Per Ghedini il verdetto d’Appello è la riprova dell’accanimento dei magistrati di Milano nei confronti del Cavaliere. «La forza della prevenzione è andata al di là della forza dei fatti», afferma. «In qualsiasi altro tribunale non avremmo mai avuto una sentenza di questo tipo, se l’imputato non si fosse chiamato Silvio Berlusconi». E adesso la stabilità del governo è a rischio? «Non credo ci sia una correlazione. Semmai viene messa a rischio la stabilità del diritto». Il Pdl si stringe attorno al suo capo. «E’ una vicenda folle e inaccettabile, che non fermerà l’azione di Silvio Berlusconi», garantisce Maurizio Gasparri. «Come volevasi dimostrare arriva con straordinaria puntualità un nuovo attacco giudiziario contro Berlusconi con evidenti obiettivi politici», chiosa Fabrizio Cicchitto.

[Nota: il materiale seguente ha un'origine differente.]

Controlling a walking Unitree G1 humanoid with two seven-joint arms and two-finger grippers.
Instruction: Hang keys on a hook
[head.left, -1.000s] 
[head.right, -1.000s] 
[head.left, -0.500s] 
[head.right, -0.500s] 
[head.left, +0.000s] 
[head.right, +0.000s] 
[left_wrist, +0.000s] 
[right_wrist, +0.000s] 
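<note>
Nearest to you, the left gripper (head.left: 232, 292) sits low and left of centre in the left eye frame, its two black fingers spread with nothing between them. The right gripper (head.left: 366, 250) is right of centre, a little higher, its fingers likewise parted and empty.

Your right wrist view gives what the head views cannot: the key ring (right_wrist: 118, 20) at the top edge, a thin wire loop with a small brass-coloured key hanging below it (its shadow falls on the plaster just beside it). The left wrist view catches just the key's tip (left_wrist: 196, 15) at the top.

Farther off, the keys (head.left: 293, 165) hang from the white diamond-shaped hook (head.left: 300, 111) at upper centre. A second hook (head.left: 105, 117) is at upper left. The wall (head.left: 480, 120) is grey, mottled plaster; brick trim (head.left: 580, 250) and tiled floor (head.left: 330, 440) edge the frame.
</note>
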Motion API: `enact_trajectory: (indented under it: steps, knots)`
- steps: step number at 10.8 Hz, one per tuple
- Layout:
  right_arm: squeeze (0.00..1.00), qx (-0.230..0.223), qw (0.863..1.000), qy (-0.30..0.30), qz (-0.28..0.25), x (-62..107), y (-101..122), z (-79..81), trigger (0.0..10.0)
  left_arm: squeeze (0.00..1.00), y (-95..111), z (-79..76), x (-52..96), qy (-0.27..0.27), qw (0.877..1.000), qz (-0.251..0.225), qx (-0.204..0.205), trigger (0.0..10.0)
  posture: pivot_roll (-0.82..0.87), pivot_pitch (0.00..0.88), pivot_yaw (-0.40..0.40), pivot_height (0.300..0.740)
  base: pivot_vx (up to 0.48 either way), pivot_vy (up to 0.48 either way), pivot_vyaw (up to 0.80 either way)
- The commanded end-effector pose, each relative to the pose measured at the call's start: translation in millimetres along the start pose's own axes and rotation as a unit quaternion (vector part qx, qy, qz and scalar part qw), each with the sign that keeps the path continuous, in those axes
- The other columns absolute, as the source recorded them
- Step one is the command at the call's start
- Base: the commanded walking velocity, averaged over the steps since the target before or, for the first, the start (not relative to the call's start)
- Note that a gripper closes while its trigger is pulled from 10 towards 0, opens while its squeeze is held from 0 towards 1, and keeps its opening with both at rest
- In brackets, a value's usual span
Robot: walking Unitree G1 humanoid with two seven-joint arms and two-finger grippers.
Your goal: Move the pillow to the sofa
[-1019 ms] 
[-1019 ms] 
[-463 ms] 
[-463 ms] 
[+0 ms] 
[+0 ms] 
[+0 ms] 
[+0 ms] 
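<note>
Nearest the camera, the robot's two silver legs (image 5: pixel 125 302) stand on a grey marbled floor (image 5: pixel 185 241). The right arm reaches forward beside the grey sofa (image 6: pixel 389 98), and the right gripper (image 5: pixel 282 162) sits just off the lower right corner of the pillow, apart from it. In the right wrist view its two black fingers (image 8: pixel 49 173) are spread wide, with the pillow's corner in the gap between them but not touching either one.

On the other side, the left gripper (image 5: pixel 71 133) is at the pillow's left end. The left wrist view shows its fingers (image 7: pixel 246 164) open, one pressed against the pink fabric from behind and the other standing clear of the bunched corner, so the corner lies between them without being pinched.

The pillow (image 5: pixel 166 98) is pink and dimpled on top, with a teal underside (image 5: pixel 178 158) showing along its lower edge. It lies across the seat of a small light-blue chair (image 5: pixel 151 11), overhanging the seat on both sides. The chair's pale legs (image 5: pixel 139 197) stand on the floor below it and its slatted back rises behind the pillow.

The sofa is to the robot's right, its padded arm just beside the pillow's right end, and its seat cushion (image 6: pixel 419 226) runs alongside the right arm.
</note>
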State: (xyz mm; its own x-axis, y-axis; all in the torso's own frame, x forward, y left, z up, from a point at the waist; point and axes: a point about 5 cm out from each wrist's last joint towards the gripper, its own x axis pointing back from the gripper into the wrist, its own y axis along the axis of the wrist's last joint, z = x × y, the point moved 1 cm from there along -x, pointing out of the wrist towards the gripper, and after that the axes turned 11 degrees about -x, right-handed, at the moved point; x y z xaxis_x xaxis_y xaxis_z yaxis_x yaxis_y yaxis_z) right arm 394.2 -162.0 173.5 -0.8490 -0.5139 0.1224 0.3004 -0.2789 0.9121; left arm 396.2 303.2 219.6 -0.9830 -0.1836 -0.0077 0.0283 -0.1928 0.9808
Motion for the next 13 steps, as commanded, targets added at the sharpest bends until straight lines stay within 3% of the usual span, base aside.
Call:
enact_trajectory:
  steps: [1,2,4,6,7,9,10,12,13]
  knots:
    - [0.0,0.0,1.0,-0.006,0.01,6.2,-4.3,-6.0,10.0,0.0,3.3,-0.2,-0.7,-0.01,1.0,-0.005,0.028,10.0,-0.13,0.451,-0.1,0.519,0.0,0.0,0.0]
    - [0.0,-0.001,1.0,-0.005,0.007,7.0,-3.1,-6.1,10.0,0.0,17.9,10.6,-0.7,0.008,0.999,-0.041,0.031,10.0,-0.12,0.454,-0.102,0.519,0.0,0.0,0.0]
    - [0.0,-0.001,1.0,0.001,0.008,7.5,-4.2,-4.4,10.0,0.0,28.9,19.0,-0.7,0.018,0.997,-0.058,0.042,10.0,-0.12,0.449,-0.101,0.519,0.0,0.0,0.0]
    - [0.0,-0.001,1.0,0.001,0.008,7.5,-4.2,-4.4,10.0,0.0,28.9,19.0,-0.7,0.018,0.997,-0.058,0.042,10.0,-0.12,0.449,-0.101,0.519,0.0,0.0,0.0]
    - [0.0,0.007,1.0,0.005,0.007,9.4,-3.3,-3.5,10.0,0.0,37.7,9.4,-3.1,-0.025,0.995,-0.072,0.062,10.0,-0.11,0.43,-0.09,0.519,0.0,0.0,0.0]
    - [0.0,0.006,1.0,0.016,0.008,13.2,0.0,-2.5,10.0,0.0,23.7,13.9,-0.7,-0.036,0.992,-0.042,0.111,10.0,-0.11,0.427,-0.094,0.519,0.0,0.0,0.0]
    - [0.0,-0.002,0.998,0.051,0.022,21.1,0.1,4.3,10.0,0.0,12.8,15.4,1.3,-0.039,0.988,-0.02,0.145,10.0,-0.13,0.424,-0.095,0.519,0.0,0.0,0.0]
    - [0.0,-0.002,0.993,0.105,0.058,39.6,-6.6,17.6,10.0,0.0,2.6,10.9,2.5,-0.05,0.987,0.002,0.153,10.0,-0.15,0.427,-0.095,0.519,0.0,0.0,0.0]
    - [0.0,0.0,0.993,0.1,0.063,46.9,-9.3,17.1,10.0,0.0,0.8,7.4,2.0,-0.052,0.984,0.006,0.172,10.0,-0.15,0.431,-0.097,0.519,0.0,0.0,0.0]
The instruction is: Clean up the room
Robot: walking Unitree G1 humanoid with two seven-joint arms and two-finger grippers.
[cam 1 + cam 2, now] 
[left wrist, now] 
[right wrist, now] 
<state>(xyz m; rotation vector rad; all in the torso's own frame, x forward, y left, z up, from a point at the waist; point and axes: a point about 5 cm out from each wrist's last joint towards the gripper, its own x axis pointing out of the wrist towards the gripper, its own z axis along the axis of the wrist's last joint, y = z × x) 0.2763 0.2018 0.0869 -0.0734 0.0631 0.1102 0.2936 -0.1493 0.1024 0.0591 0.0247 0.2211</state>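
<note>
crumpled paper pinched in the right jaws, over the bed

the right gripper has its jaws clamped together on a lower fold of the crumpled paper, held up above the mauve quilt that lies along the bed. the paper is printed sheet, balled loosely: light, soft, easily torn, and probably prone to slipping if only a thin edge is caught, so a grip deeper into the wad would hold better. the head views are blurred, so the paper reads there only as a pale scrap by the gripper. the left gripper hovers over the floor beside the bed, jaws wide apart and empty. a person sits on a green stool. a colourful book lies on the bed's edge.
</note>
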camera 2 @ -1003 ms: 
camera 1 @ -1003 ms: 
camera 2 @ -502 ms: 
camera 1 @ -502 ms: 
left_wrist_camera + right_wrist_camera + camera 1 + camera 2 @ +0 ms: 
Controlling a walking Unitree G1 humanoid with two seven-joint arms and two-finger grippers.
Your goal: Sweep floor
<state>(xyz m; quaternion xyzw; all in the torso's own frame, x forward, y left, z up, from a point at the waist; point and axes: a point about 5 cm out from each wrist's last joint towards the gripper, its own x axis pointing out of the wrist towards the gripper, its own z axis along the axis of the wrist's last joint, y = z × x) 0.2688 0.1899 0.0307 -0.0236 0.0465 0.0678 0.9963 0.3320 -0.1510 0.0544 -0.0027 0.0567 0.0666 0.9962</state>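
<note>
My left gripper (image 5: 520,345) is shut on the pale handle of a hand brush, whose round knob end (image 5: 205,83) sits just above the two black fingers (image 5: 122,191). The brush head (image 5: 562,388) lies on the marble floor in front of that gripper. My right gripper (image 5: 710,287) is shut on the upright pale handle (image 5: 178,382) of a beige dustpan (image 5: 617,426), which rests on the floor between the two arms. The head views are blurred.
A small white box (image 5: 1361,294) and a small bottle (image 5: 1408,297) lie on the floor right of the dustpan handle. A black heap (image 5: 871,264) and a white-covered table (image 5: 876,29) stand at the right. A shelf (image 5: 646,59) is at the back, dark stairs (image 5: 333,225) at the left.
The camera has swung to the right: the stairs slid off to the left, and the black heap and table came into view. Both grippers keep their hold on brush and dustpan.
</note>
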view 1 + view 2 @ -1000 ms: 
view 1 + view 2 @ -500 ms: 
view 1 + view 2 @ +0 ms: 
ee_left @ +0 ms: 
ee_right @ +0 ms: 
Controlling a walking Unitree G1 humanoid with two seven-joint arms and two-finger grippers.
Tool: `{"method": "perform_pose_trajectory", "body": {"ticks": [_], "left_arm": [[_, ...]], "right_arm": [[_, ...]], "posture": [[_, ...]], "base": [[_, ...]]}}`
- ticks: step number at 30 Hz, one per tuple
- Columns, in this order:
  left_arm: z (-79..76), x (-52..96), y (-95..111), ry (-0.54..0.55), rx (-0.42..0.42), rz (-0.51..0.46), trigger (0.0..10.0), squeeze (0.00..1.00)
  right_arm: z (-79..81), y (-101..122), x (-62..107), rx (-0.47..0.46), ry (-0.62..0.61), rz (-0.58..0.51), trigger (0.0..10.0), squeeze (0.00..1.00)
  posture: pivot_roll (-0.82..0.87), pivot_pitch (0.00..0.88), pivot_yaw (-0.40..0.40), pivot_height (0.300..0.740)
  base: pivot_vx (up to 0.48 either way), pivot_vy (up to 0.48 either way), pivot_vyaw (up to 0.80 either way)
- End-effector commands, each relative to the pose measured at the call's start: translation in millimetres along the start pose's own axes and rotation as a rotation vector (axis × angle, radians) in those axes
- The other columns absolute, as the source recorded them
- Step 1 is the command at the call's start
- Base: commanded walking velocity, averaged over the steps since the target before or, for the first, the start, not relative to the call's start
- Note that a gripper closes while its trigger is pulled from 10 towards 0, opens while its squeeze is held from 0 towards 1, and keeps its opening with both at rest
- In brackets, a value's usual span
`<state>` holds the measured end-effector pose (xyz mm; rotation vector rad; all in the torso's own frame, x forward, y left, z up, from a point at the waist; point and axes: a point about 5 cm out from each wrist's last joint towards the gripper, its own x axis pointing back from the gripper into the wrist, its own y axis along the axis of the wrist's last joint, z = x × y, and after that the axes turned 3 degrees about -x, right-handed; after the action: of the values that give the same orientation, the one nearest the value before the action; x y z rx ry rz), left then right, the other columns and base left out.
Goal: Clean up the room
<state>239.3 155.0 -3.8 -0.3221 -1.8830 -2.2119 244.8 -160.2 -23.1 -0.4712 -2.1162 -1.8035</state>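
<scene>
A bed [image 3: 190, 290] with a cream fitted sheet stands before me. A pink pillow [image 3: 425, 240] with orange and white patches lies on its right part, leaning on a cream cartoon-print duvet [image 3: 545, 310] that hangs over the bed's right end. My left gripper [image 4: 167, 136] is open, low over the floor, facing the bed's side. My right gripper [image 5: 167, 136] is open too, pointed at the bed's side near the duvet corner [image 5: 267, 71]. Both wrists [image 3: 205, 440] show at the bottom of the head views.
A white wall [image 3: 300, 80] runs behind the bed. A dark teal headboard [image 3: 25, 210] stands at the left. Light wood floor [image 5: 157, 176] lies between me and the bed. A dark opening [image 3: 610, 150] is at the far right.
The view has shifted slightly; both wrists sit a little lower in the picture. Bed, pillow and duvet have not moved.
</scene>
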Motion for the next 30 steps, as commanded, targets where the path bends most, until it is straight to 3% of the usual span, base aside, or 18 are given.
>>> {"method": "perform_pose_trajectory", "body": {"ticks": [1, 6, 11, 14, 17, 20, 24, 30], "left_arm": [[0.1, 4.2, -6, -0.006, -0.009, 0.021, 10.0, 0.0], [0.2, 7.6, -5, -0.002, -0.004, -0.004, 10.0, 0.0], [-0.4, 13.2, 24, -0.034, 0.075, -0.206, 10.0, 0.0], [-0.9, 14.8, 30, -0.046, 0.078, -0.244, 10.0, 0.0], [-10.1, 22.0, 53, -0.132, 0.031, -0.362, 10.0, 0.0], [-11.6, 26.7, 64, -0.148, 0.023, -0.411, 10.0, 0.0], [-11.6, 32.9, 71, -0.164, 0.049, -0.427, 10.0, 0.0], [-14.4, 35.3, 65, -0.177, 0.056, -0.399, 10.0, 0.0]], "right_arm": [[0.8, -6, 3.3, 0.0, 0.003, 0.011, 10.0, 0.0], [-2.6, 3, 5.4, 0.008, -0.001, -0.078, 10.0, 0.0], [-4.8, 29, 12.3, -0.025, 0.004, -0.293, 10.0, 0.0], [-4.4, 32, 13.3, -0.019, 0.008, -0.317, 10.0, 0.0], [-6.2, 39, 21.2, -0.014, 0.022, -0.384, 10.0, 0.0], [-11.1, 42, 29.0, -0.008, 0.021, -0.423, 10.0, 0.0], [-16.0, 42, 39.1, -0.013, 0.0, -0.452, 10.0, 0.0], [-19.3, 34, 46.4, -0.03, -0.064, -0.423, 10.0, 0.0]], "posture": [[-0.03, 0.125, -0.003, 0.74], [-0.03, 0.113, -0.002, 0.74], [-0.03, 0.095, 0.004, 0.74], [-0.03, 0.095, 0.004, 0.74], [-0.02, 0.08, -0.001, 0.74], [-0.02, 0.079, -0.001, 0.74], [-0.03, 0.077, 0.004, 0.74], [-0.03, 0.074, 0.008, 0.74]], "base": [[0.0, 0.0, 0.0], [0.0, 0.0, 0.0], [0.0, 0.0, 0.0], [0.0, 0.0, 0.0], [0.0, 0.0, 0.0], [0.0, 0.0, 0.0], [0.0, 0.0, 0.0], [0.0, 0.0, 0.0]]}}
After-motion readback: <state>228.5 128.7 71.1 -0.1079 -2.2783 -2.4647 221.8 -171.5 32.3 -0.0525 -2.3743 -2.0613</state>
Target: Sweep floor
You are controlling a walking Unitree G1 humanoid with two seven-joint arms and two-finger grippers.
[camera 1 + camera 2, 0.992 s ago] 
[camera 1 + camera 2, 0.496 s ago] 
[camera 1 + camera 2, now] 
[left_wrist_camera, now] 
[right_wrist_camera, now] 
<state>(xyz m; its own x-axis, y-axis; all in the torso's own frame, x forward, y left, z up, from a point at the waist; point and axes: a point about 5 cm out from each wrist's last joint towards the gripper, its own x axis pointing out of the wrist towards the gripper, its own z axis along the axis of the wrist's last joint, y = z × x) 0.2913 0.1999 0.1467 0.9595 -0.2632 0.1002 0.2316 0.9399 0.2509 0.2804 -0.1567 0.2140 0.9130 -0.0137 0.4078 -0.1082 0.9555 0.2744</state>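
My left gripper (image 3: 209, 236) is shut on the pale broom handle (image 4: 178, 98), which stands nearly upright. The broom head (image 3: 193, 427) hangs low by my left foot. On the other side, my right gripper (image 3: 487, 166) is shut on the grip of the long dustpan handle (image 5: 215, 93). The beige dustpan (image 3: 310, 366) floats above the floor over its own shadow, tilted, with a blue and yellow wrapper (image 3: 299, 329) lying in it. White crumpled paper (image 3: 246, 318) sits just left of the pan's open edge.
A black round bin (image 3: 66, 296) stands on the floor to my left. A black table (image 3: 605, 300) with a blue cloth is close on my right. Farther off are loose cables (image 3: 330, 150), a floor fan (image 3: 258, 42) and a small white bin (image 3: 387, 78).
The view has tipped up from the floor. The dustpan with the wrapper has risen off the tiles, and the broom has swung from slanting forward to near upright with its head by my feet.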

Ma c’è l’incognita Consulta e la prescrizione incombe
MILANO Con un’accelerazione proprio sul finale, la seconda sezione della Corte d’Appello ha pronunciato una sentenza decisiva per il Cavaliere. «Nessuna sorpresa, non ci aspettavamo nulla di diverso dai giudici di Milano», minimizza l’avvocato Niccolò Ghedini. Certo è però che il verdetto Mediaset rischia di interrompere bruscamente la carriera politica di Silvio Berlusconi, sempre che nel frattempo non intervenga la prescrizione.
LA TAGLIOLA DEL 2014
I termini, per il processo sull’acquisto dei diritti televisivi, scadranno a luglio del 2014: se entro questa data la sentenza non diventerà definitiva con il pronunciamento della Cassazione, l’accusa di frode fiscale nei confronti dell’ex premier sarà prescritta. Teoricamente quattordici mesi bastano e avanzano per completare il percorso giudiziario, se non fosse che sul verdetto d’Appello pesa l’incognita della Corte costituzionale, chiamata a decidere se sia stato corretto svolgere a marzo 2010 un’udienza di primo grado nonostante Berlusconi fosse impegnato in una riunione del consiglio del ministri e avesse sollevato un legittimo impedimento. La Consulta scioglierà la sua riserva a giugno e sul tavolo ci saranno due opzioni: ritenere l’udienza di tre anni fa ininfluente, soluzione che manterrebbe integre le due sentenze, oppure dare ragione al Cavaliere e rimandare il processo alla Corte d’Appello, che a sua volta deciderà se ripetere l’udienza riconvocando i quattro testimoni americani. Ipotesi che allungherebbe i tempi in maniera tale da rendere la prescrizione pressoché scontata. Il collegio presieduto da Alessandra Galli ha deciso di chiudere comunque la sua partita con il Cavaliere pronunciando la sentenza prima della Consulta, sfruttando fino in fondo l’opportunità offerta dall’ex premier che, pur impegnato in questioni politiche, non ha opposto alcun legittimo impedimento per l’udienza di ieri. E così i giudici sono andati fino in fondo, confermando la sentenza di primo grado a quattro anni di carcere e cinque di interdizione dai pubblici uffici.
INDULTO A RISCHIO RUBY
Esito che per il futuro politico del fondatore del Pdl potrebbe rappresentare un serio problema. Non solo c’è l’interdizione, che se confermata in via definitiva lo metterebbe fuori gioco, ma anche il contraccolpo del decreto varato dal governo Monti: con una condanna superiore ai due anni scatta la decadenza dal seggio parlamentare. Vero che per effetto dell’indulto a Berlusconi vengono condonati tre anni, tuttavia se dovesse incassare una condanna sopra i due anni anche nel processo Ruby il condono gli verrebbe revocato e rientrerebbe nel perimetro del decreto Monti. La norma riguarda alcuni reati, tra cui quelli contro la pubblica amministrazione come la fronde fiscale, e prevede che a pronunciarsi sul decadimento del seggio sia la camera di appartenenza. Nel caso del Cavaliere il Senato, dove non dispone della maggioranza per disinnescare questa potenziale mina. «Non esiste alcun caso politico, semmai un caso giudiziario», taglia corto Ghedini. Parla di prove calpestate e di testimoniante ignorate, mentre per l’accusa undici anni di indagini e sette di processo hanno portato ad accertare - sebbene in via non ancora definitiva - una «scientifica e sistematica evasione fiscale» organizzata e architettata da Silvio Berlusconi. Al quale viene attribuita dai giudici di primo grado «la particolare capacità a delinquere dimostrata nell’esecuzione del disegno delittuoso».